• What you should do: Search each line of the data for the word "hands"; copy every line where it is found.

• Provided data:
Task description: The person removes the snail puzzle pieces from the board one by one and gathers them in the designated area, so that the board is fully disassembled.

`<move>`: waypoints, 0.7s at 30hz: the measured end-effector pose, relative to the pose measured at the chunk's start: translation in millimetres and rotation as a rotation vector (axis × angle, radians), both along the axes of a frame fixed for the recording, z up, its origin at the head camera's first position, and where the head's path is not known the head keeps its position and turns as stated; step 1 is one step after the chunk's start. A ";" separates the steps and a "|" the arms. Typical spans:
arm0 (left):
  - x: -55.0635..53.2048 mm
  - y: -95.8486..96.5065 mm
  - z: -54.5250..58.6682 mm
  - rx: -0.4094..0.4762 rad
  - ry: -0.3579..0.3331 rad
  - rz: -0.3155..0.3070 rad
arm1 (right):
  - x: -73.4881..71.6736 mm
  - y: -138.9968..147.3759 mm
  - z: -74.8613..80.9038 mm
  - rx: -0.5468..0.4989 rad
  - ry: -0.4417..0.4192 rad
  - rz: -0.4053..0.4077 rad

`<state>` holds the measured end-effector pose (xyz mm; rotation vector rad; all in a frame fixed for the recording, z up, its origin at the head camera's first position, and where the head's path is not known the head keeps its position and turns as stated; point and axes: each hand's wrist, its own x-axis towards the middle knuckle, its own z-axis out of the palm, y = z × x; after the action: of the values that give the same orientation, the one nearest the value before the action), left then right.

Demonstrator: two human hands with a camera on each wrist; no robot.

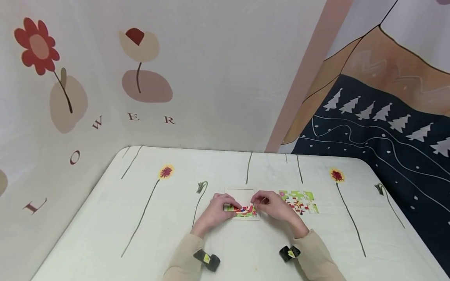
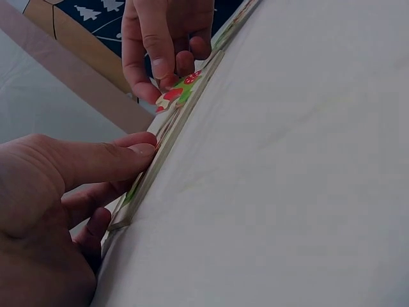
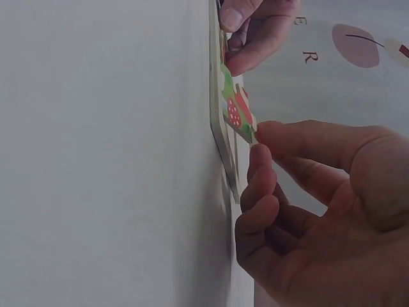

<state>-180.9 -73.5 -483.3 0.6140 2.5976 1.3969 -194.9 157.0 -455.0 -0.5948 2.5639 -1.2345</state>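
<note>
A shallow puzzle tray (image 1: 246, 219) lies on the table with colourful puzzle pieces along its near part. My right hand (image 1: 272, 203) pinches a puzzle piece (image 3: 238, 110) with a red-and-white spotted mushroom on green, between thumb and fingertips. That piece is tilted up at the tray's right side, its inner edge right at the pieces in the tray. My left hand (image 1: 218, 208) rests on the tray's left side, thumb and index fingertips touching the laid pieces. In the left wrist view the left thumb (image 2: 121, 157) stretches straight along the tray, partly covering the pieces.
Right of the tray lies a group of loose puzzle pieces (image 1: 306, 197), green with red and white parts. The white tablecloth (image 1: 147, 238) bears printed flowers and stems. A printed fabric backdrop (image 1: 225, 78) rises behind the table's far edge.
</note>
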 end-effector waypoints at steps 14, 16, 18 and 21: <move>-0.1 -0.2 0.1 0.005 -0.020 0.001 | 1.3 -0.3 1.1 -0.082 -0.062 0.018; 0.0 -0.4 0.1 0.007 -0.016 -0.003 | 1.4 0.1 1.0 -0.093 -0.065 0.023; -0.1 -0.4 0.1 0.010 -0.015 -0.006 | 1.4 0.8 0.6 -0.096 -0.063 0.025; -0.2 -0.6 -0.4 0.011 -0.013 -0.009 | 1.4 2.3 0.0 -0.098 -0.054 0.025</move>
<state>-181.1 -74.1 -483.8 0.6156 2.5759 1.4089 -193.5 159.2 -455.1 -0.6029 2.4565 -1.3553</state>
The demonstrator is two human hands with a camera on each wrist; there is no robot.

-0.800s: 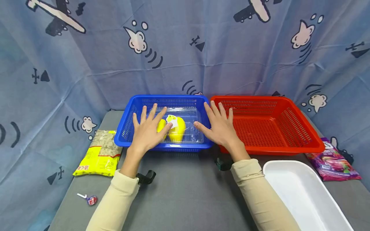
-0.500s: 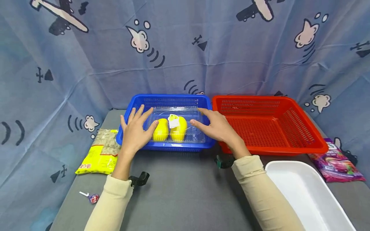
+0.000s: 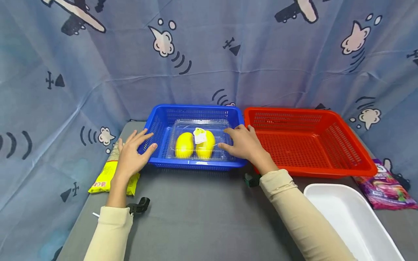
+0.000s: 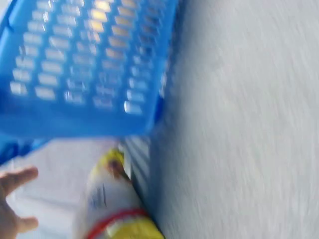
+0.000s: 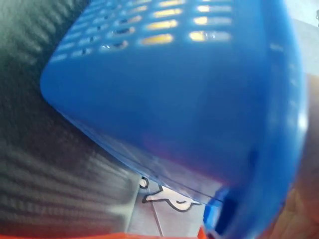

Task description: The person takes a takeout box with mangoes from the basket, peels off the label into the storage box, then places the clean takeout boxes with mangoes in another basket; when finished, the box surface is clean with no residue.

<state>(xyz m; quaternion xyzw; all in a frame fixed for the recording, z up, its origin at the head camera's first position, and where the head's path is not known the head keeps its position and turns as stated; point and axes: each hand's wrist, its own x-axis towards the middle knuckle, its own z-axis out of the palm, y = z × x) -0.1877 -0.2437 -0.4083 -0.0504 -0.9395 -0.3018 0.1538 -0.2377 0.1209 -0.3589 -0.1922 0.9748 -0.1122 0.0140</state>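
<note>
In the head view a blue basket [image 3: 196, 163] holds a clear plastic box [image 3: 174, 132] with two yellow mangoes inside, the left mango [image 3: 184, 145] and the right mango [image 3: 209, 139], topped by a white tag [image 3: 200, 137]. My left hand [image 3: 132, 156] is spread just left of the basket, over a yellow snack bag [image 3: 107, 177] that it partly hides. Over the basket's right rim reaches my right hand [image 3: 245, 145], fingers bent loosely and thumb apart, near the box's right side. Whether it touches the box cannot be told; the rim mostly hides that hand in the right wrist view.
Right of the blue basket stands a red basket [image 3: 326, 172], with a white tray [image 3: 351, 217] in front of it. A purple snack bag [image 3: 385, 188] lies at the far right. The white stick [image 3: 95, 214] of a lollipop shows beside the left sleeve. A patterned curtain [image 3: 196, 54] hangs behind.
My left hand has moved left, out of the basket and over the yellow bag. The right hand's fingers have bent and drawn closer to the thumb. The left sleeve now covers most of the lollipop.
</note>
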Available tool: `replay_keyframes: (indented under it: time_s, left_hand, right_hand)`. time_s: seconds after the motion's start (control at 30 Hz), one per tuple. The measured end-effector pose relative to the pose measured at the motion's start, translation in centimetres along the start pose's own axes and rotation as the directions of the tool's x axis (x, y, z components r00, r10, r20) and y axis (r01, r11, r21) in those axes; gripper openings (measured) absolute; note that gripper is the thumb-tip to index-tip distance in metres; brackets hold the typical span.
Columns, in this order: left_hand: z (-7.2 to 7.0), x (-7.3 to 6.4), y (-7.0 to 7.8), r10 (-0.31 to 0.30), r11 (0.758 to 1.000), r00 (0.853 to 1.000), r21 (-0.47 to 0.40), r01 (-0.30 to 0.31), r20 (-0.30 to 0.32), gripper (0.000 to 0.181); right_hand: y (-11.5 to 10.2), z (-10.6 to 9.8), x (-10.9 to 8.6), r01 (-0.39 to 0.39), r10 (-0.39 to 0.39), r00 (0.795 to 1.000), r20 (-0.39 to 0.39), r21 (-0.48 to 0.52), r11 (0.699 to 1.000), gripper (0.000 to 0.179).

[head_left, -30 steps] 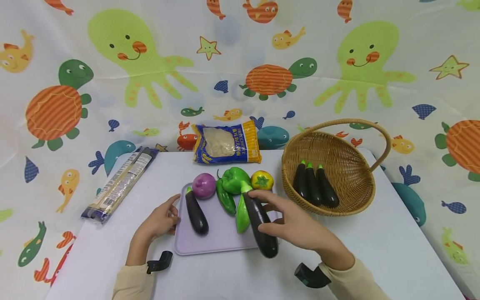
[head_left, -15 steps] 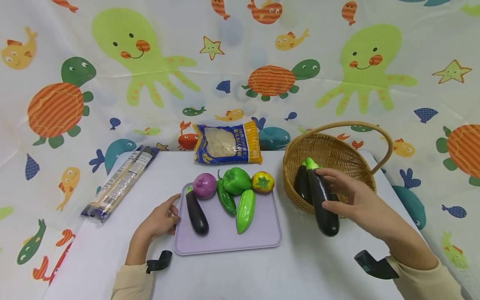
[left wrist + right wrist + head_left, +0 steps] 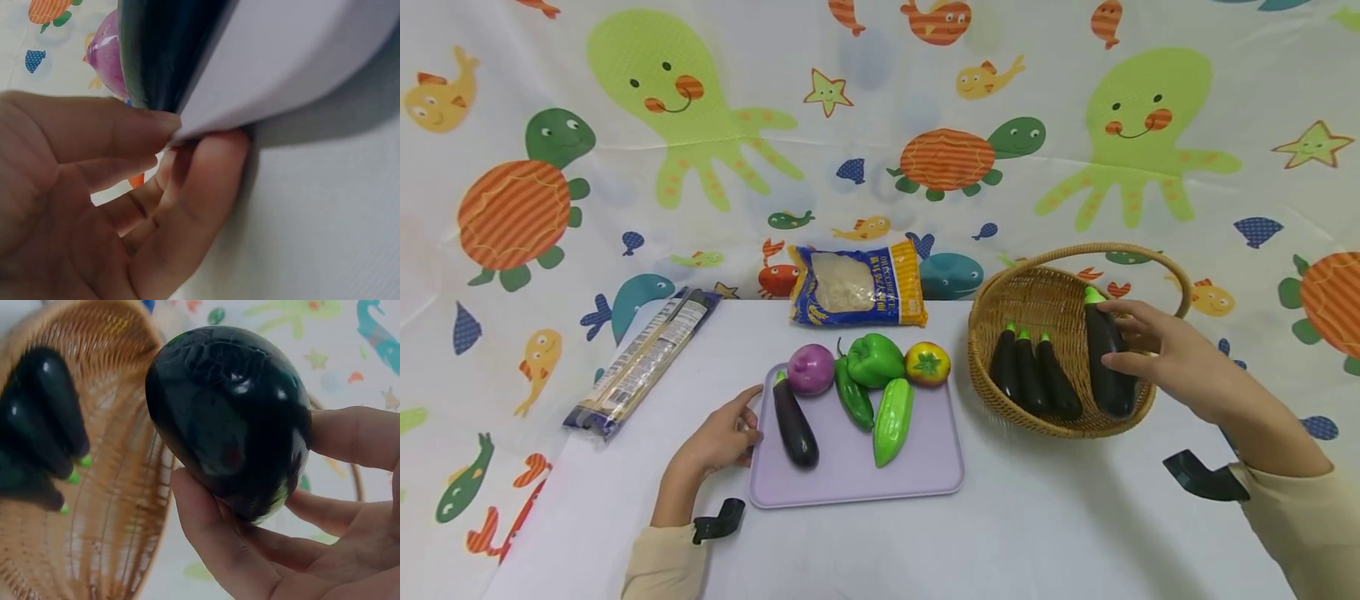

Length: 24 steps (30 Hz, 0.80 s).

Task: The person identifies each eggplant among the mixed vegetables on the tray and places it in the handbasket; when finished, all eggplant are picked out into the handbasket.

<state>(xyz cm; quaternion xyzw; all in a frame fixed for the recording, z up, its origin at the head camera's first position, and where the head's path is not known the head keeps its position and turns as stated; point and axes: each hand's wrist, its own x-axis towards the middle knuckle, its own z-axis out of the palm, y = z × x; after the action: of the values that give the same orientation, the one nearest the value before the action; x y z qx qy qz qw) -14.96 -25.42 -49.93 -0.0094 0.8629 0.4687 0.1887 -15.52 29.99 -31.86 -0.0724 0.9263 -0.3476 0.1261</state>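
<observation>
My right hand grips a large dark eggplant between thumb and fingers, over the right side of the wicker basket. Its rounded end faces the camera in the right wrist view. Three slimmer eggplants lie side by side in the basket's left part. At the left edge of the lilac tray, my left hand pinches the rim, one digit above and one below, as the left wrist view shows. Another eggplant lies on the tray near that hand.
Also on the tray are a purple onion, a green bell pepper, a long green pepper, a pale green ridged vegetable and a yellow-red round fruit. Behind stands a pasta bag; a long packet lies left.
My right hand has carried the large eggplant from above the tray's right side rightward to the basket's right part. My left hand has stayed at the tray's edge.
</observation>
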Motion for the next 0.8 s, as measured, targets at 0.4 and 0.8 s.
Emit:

• Output of the exercise:
Demonstrator: two human hands with a camera on each wrist; no robot.
The demonstrator is two human hands with a camera on each wrist; there is no robot.

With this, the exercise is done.